→ **Work task**: The expected result is the run of lines from the one containing "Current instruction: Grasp" to the end of the listing, copied exactly.
--- Dataset section Enclosed Below ---
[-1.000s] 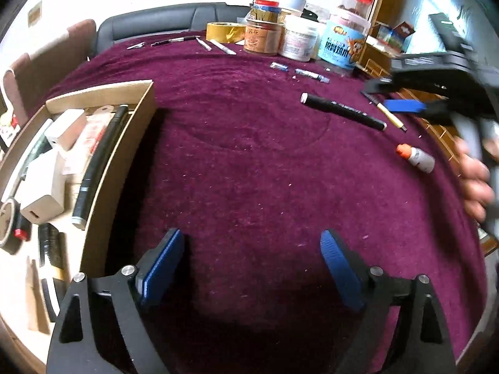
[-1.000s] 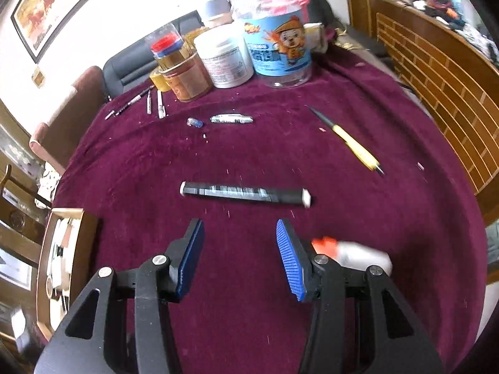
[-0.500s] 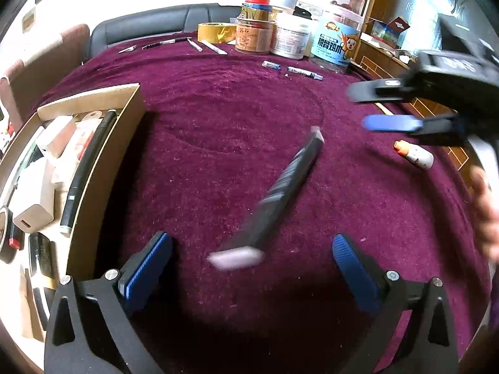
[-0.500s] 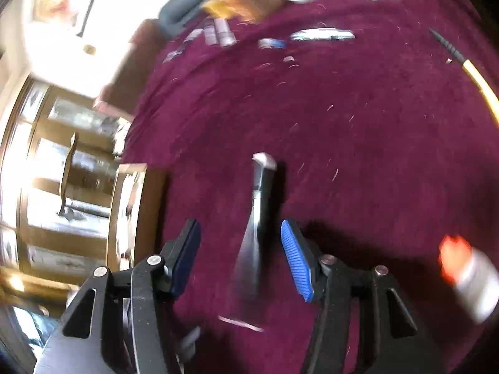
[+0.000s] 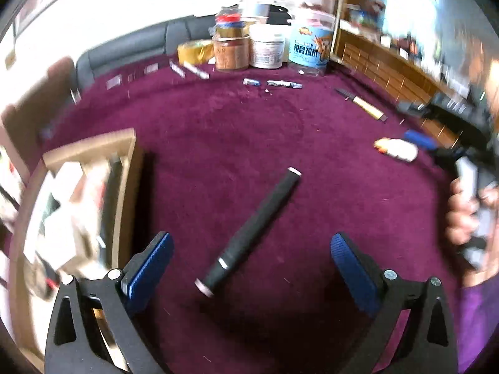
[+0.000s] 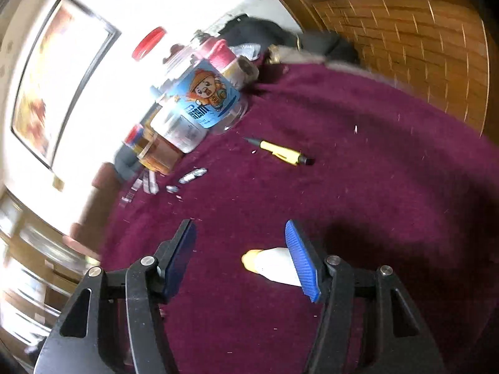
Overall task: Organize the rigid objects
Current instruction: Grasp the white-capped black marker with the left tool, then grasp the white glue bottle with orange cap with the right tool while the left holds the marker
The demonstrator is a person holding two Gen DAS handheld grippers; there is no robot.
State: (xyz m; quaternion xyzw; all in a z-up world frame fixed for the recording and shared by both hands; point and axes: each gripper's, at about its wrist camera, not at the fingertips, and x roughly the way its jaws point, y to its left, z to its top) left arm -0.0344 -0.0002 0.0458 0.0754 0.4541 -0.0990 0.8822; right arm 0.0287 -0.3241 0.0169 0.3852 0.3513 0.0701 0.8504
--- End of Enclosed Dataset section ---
→ **Response below**:
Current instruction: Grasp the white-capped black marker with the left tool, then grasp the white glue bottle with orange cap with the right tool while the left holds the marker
The demonstrator is a person holding two Gen DAS handheld grippers; there is no robot.
State: (xyz m; quaternion xyzw; all in a z-up world frame fixed for the recording and shared by both hands; point and axes: each gripper's, at about its wrist camera, not at the fingertips, and x roughly the way its jaws point, y to its left, z to its top) left arm -0.0344 -0.0002 0.0458 0.0754 0.4541 -0.0990 0.8822; right arm 0.0287 -0.3241 0.0169 0.3852 0.3513 0.0701 0.8504

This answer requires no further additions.